Attualità - 06 settembre 2012, 15:29

Lega Pesca: no alle trivellazioni, si ad uno sviluppo sostenibile

            Il mondo della pesca denuncia che le attività estrattive offshore continuano a rappresentare una gravissima minaccia e in gran parte ancora non quantificata per gli equilibri ecosistemici degli ambienti marini, e chiede di porre un freno alla corsa alle trivellazioni nel Mediterraneo riaperta dal decreto sviluppo, perché non vi sono adeguate garanzie per un uso realmente sostenibile del bene mare, dichiara Ettore Ianì, presidente di Lega Pesca.

            Mentre già si preannunciano nefaste le conseguenze del via libera UE alle autostrade del mare, per rilanciare il settore del trasporto marittimo, siamo ben consapevoli che anche l'industria energetica è destinata ad irrompere con la forza di lobby potentissime, così come attraverso il richiamo al principio di pubblica utilità, nella crescente competizione dei molteplici interessi che insistono sulla fascia costiera, dichiara Ianì. Ma esigiamo che gli stessi sforzi imposti con intransigenza alla pesca per un uso sostenibile del mare siano richiesti, con il medesimo rigore, da parte di settori ben più forti e più impattanti. E' da un mare sano che dipende il futuro della pesca e del turismo, così come la qualità della nostra alimentazione.

            Gli effetti della pesca, pur trattandosi di impatti spesso reversibili, sono soggetti a valutazioni rigorose: non altrettanto si può dire degli impatti di usi come l'estrazione di idrocarburi, che pure nella maggior parte dei casi innescano conseguenze irreversibili per l'ambiente marino. Che siamo ancora in alto mare per la inadeguatezza delle attuali pratiche di gestione del rischio lo dimostra lo stallo che si registra sulla valutazione di impatto che accompagna la proposta di regolamento europeo sulla sicurezza delle attività offshore di prospezione, ricerca e produzione degli idrocarburi( COM (2011/688) elaborata a seguito del disastro della Deepwater Horizon nel Golfo del Messico.  Non vi è accordo sulla correttezza dell'analisi costi/benefici, e ancora manca una metodologia accertata e condivisa per la valutazione del rischio: questo è inaccettabile da parte di un settore, come quello della pesca, che, in nome della tutela delle risorse ittiche, fronteggia oggi la prospettiva di una riforma europea che mira, entro il 2020, ad un ulteriore riduzione della flotta del 30%, con nuovi ed elevatissimi costi in termini occupazionali e sociali, dopo  che i sacrifici degli ultimi 10 anni hanno portato alla perdita di circa 20.000 posti di lavoro, senza peraltro tradursi in benefici reali né per le risorse, né per l'economia ed il lavoro.

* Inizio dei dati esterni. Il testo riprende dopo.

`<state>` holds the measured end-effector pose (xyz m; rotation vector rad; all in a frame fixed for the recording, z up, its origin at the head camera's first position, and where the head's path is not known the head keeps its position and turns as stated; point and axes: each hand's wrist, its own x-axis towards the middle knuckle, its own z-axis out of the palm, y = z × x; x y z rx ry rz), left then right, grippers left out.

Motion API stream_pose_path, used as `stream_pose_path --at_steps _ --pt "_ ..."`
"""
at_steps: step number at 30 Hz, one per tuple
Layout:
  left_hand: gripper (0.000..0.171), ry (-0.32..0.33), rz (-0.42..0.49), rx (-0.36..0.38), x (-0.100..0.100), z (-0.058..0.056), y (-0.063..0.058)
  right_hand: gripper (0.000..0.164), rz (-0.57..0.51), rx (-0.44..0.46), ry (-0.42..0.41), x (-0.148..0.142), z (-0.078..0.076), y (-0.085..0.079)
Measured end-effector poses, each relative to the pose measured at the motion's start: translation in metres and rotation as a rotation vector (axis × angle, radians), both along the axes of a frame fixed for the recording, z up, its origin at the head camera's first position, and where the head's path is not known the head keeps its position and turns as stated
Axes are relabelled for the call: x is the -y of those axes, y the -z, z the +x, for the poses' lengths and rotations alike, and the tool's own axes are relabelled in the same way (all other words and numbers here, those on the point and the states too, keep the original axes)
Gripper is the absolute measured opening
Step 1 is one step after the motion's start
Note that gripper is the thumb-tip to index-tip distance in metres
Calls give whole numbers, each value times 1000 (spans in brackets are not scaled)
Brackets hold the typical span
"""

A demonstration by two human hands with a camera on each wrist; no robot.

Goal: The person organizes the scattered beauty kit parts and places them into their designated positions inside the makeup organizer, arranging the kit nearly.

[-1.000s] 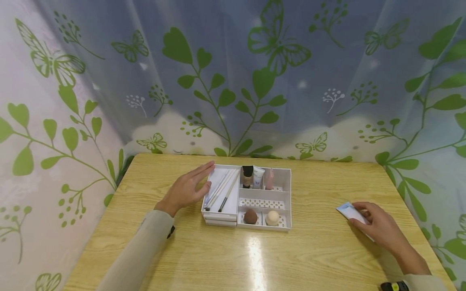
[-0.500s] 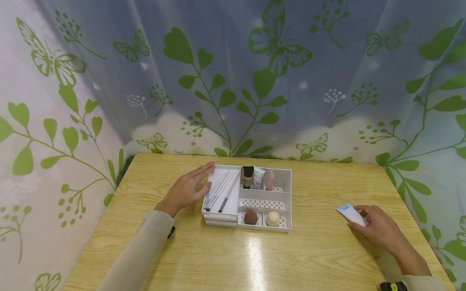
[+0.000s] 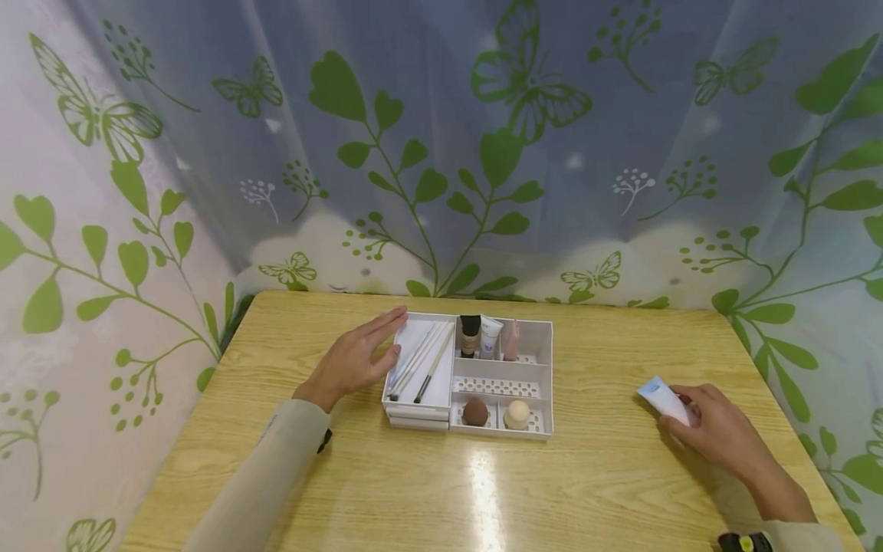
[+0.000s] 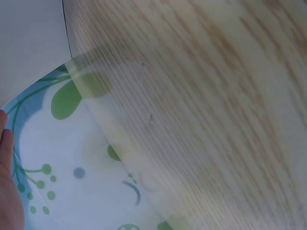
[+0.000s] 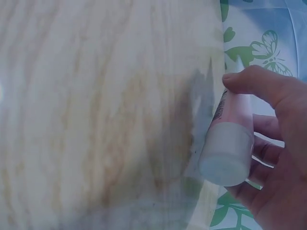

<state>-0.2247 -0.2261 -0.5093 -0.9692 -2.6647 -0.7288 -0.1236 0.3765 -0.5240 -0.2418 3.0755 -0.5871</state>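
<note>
My right hand point(image 3: 720, 433) holds a squeeze tube point(image 3: 666, 400) over the right side of the table, thumb on one side and fingers on the other. In the right wrist view the tube point(image 5: 233, 129) shows its whitish cap, pale pink body and flat crimped end. My left hand point(image 3: 352, 356) rests against the left edge of a white organizer box point(image 3: 501, 436), fingers straight. Several makeup brushes point(image 3: 422, 360) lie on the box's left top. A black-capped foundation bottle point(image 3: 470, 337), a white tube point(image 3: 489, 337) and a pink item point(image 3: 511, 342) stand in its back compartments.
A brown makeup sponge point(image 3: 474, 412) and a cream one point(image 3: 516, 414) sit in the box's front compartments. The wooden table point(image 3: 593, 491) ends at a patterned curtain point(image 3: 441, 153) behind and at the sides.
The tube in my right hand has tilted, its flat end rising and showing more of the printed face. My left hand and the box have stayed where they were.
</note>
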Motion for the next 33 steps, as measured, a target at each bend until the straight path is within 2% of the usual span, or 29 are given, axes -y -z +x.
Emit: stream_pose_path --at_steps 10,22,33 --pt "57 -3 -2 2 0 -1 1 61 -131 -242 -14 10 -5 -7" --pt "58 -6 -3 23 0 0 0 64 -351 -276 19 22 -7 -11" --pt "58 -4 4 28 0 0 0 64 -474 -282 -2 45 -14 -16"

            Per una corretta gestione dello spazio marino, invochiamo il pieno rispetto del principio precauzionale e del cosiddetto approccio ecosistemico, che impone di tener conto dell'insieme delle interazioni degli usi umani del mare in tutte le componenti, ivi compresa una rigorosa valutazione dell'impatto potenziale delle diverse attività che insistono sull'ambiente marino e sulle sue risorse viventi.

            Le richieste e i permessi per le nuove trivellazioni cui il decreto sviluppo dà via libera riguardano un'area di circa 28.000 kmq di mare che interessano tutto l'Adriatico centro-meridionale, il Mar Ionio, il Golfo di Oristano e quel giacimento preziosissimo per la pesca rappresentato dal Canale di Sicilia. Si tratta di ecosistemi delicati e complessi, di elevata produttività per la pesca, importanti per le biocenosi bentoniche, per la produzione di specie pelagiche e di specie pregiate, come il gambero rosa siciliano.

            Le attività estrattive offshore comportano gravi impatti sulla pesca, diretti, per la sottrazione di aree di attività, ed indiretti, per le alterazioni di habitat sensibili (posidonieti, fondi detritici e coralligeni,) e di habitat critici (aree di riproduzione e aree di rifugio per l'accrescimento delle forme giovanili). E questo senza considerare l'impatto irreversibile di eventuali incidenti e disastri ambientali, che, insieme alla pesca, rischierebbero di ipotecare il futuro di interi settori produttivi, come il turismo, strategici per uno sviluppo realmente sostenibile del nostro Paese.